Shen Zechuan, qui était allongé sous le lit, avait du mal à respirer. Sous le lit, il n’y avait pas suffisamment de place pour que deux personnes soient allongées l’une au-dessus de l’autre. Le poids de la poitrine de Xiao Chiye tandis que ce dernier se pressait sur lui le força à ouvrir la bouche pour respirer lentement. Ce corps puissant et bien bâti était vraiment trop lourd.

Xiao Chiye baissa la tête pour le dévisager. Shen Zechuan le sentit immédiatement et dit sans un bruit : Non. N’essaye même pas. Non

Xiao Chiye l’embrassa, le privant d’une chance d’haleter à la recherche d’air. Shen Zechuan resserra ses bras autour de son dos, l’agrippant si violemment qu’il lui fit mal. Mais Xiao Chiye l’attira tout de même progressivement vers un état de suffocation.

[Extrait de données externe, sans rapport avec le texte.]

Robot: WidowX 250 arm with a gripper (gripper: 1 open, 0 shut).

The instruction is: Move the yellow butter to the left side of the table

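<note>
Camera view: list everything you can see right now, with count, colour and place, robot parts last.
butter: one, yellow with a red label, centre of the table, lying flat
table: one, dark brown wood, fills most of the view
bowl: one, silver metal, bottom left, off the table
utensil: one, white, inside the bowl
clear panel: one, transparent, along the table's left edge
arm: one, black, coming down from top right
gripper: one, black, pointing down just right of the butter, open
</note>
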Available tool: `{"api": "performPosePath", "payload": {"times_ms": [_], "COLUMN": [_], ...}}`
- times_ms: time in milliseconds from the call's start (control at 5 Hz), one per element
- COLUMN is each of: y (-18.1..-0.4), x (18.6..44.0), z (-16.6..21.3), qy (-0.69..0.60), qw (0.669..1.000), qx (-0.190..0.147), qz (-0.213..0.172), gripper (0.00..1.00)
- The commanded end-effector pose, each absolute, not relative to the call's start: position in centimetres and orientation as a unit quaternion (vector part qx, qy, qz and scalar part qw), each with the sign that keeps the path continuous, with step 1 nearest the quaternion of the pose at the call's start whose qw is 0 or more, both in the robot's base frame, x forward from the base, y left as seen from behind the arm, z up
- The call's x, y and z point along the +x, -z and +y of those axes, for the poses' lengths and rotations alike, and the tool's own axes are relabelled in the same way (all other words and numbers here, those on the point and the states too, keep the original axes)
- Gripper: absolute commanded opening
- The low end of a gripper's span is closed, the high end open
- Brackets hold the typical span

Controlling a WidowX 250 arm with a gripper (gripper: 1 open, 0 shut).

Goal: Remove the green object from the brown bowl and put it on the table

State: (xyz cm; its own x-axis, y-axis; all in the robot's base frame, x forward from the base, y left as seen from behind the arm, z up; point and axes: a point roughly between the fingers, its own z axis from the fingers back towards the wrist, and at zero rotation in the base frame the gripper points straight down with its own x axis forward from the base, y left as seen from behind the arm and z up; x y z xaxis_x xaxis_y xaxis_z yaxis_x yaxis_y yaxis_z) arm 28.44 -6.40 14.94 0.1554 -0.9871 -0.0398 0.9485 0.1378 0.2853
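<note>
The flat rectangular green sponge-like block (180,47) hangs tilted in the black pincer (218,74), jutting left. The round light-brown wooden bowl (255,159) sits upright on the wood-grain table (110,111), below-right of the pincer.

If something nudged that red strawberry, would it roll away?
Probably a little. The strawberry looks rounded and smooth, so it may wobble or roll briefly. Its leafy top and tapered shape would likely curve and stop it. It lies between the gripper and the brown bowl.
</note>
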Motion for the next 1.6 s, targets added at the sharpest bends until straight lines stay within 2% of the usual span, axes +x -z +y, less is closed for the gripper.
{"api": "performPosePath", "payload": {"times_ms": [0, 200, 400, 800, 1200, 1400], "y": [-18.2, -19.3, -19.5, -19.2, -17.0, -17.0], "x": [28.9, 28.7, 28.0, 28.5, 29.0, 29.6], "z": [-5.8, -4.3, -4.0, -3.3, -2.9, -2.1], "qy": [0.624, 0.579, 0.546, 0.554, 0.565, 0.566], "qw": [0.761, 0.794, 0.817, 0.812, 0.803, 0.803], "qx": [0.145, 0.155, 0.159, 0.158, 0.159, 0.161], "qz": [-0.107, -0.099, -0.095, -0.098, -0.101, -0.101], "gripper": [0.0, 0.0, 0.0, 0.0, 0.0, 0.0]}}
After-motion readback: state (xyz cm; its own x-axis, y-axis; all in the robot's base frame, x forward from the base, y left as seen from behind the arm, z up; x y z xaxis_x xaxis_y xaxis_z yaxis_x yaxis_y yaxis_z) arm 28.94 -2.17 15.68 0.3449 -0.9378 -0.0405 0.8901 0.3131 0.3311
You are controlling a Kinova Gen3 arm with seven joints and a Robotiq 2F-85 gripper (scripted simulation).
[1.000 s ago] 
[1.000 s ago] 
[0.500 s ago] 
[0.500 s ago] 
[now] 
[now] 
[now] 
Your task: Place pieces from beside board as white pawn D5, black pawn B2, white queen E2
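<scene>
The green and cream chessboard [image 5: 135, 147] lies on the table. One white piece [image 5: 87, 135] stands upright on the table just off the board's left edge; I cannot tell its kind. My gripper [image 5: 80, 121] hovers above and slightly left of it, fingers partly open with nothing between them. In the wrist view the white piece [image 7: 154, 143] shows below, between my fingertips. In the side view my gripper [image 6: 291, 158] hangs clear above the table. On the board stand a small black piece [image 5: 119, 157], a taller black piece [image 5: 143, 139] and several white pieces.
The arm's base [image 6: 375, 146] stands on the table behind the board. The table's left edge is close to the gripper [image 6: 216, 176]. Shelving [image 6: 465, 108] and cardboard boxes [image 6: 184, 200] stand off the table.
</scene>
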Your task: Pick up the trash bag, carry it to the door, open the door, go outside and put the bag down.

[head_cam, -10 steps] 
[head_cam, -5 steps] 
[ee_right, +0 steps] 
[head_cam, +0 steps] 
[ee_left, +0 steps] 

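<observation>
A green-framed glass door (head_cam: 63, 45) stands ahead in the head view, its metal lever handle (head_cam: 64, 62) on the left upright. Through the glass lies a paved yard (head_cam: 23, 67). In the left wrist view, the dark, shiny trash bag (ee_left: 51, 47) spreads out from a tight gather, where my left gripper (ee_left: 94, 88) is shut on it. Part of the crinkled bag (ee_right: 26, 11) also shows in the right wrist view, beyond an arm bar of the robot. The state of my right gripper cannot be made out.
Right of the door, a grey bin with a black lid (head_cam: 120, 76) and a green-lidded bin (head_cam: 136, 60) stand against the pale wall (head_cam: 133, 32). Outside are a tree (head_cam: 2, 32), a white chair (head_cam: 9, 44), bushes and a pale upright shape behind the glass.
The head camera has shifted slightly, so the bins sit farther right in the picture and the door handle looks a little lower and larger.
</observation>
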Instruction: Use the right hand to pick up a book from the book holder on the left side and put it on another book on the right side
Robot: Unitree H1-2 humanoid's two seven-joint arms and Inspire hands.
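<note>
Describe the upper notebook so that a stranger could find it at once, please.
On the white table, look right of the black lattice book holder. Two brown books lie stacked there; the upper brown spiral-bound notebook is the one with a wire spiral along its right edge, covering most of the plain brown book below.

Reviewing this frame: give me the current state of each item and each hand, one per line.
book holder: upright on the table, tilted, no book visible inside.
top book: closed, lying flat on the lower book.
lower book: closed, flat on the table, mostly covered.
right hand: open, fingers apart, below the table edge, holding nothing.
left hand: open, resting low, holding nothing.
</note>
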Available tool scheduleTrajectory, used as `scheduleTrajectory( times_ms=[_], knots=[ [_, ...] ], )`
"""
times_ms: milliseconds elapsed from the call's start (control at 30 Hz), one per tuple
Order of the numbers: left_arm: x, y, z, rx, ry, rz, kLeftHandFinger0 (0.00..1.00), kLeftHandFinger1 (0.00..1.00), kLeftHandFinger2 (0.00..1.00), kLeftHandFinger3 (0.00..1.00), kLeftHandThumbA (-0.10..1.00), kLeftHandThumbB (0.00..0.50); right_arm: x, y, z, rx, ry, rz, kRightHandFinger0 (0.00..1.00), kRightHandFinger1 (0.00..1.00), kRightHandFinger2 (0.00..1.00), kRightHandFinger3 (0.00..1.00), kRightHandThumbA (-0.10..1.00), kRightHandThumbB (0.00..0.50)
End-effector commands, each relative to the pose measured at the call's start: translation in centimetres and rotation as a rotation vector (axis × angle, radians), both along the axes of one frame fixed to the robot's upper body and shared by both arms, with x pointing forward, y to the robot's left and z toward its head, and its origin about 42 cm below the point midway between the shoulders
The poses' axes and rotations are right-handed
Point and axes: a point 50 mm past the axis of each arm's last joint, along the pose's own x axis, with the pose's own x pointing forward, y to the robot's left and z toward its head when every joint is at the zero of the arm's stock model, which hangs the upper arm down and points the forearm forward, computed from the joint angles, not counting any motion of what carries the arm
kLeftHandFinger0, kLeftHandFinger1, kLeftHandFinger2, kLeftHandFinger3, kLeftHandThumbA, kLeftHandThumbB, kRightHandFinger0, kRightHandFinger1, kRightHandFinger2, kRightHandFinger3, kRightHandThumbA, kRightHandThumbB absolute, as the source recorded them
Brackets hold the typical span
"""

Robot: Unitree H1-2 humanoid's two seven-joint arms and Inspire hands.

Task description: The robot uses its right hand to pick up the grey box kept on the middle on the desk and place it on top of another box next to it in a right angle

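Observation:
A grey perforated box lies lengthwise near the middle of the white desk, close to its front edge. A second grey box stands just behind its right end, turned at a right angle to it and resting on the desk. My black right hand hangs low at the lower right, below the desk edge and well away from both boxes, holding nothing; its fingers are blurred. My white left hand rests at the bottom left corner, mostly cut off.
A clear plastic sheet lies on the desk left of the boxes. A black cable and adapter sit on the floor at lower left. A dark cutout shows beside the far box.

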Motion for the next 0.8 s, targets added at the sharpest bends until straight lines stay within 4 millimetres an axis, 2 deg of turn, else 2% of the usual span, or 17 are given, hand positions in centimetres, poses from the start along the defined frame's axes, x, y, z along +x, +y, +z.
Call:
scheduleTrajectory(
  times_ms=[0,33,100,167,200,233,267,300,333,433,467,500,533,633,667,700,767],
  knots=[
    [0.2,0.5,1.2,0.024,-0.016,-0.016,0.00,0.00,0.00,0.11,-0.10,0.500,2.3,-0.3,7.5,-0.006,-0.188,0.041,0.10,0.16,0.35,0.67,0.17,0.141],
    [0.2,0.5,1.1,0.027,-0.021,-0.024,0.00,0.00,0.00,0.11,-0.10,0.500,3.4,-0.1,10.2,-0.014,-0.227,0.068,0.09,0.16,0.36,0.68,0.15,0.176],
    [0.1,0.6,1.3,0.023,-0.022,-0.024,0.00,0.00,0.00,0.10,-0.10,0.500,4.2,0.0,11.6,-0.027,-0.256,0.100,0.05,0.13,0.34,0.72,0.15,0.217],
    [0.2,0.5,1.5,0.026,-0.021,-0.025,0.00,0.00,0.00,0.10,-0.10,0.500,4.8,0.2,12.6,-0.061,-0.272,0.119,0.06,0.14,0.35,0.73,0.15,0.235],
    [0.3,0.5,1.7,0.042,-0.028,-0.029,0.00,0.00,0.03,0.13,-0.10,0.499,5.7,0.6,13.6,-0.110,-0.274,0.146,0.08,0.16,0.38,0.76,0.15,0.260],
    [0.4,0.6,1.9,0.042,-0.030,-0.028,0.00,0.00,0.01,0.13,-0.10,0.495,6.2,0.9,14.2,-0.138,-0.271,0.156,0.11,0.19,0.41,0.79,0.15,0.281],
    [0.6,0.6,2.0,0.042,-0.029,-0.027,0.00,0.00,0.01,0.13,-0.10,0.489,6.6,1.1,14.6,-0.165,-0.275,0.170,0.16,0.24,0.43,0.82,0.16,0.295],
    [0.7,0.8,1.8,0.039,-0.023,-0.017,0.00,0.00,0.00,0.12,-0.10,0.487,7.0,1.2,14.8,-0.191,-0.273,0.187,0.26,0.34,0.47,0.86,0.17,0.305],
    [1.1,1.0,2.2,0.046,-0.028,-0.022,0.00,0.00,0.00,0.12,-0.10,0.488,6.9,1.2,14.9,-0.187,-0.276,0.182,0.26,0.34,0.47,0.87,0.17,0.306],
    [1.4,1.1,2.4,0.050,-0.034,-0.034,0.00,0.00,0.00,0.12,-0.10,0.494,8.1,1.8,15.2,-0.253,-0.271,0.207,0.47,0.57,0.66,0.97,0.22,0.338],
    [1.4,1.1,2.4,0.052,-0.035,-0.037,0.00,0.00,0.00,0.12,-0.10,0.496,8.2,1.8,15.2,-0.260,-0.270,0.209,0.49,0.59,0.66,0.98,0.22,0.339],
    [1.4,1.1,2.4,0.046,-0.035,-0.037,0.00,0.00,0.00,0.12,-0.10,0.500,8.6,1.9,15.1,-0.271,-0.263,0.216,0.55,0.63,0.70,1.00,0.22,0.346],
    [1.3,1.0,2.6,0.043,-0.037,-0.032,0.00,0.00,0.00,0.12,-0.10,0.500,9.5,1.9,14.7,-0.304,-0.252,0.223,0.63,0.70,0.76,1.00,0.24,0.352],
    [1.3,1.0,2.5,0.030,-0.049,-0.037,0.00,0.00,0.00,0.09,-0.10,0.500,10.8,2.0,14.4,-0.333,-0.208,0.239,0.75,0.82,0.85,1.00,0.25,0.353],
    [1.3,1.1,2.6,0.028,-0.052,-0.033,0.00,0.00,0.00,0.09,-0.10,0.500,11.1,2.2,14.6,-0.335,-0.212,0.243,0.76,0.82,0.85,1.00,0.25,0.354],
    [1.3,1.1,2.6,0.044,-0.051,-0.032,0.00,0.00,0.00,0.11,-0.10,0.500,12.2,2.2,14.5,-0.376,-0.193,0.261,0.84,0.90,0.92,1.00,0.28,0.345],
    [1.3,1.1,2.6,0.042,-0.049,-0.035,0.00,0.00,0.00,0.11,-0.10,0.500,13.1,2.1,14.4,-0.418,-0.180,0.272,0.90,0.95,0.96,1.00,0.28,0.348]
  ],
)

La sensation d’être sur le point de s’évanouir rendit Shen Zechuan incapable de repousser l’offensive de Xiao Chiye.

C’était comme s’il se noyait en eaux profondes, et que Xiao Chiye était le seul bois flotté qui puisse sauver Shen Zechuan. Pourtant, ce bois flotté prenait violemment possession de son territoire telles d’immenses successions de vagues bouillonnantes qui s’abattaient sur lui, désireuses de lui rappeler sa cruauté en cet instant, ainsi que l’appréhension d’être peu à peu envahi.